**Raw data**
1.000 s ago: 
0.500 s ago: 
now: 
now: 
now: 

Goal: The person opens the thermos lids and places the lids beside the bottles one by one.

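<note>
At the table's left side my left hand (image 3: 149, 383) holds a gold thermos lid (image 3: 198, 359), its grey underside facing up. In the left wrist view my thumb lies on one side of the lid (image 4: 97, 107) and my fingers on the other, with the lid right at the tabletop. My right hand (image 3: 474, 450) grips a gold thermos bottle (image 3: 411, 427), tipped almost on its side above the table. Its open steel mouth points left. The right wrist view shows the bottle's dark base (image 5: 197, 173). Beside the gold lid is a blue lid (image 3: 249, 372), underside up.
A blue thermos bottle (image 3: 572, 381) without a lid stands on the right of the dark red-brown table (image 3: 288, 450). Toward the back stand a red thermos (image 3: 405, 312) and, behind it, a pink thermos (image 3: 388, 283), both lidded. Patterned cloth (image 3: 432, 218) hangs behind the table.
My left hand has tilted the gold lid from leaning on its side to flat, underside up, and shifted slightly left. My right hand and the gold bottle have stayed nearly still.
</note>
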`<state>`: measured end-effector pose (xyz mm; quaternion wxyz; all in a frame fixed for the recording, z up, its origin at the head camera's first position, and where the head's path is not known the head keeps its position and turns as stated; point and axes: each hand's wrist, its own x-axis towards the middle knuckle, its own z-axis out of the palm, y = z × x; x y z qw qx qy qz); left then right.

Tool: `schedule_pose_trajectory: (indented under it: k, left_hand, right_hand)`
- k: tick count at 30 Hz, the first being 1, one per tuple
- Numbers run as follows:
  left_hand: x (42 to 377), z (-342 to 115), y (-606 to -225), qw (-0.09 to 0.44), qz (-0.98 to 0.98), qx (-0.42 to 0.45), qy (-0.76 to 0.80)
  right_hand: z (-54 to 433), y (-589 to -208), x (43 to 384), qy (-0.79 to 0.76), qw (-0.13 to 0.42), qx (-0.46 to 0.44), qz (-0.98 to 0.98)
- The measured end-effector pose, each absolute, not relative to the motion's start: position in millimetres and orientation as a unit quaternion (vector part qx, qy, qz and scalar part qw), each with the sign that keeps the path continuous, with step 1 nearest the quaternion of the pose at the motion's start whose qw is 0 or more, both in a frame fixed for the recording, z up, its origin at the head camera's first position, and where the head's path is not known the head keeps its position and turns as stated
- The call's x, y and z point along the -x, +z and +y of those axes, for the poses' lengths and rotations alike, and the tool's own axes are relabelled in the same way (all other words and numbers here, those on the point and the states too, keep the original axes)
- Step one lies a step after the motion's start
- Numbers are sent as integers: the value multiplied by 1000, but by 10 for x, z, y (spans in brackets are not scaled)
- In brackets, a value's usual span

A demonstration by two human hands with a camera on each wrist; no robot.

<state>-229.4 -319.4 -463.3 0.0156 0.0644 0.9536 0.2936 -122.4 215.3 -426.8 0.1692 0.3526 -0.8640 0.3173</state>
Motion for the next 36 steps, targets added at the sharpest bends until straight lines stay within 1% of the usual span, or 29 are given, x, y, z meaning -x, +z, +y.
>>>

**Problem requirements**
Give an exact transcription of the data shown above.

**Your response**
1.000 s ago: 
0.500 s ago: 
now: 
now: 
now: 

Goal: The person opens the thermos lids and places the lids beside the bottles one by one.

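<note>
At the table's left side my left hand (image 3: 149, 383) holds a gold thermos lid (image 3: 198, 359), its grey underside facing up. In the left wrist view my thumb lies on one side of the lid (image 4: 97, 107) and my fingers on the other, with the lid right at the tabletop. My right hand (image 3: 474, 450) grips a gold thermos bottle (image 3: 411, 427), tipped almost on its side above the table. Its open steel mouth points left. The right wrist view shows the bottle's dark base (image 5: 197, 173). Beside the gold lid is a blue lid (image 3: 249, 372), underside up.
A blue thermos bottle (image 3: 572, 381) without a lid stands on the right of the dark red-brown table (image 3: 288, 450). Toward the back stand a red thermos (image 3: 405, 312) and, behind it, a pink thermos (image 3: 388, 283), both lidded. Patterned cloth (image 3: 432, 218) hangs behind the table.
My left hand has tilted the gold lid from leaning on its side to flat, underside up, and shifted slightly left. My right hand and the gold bottle have stayed nearly still.
</note>
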`<state>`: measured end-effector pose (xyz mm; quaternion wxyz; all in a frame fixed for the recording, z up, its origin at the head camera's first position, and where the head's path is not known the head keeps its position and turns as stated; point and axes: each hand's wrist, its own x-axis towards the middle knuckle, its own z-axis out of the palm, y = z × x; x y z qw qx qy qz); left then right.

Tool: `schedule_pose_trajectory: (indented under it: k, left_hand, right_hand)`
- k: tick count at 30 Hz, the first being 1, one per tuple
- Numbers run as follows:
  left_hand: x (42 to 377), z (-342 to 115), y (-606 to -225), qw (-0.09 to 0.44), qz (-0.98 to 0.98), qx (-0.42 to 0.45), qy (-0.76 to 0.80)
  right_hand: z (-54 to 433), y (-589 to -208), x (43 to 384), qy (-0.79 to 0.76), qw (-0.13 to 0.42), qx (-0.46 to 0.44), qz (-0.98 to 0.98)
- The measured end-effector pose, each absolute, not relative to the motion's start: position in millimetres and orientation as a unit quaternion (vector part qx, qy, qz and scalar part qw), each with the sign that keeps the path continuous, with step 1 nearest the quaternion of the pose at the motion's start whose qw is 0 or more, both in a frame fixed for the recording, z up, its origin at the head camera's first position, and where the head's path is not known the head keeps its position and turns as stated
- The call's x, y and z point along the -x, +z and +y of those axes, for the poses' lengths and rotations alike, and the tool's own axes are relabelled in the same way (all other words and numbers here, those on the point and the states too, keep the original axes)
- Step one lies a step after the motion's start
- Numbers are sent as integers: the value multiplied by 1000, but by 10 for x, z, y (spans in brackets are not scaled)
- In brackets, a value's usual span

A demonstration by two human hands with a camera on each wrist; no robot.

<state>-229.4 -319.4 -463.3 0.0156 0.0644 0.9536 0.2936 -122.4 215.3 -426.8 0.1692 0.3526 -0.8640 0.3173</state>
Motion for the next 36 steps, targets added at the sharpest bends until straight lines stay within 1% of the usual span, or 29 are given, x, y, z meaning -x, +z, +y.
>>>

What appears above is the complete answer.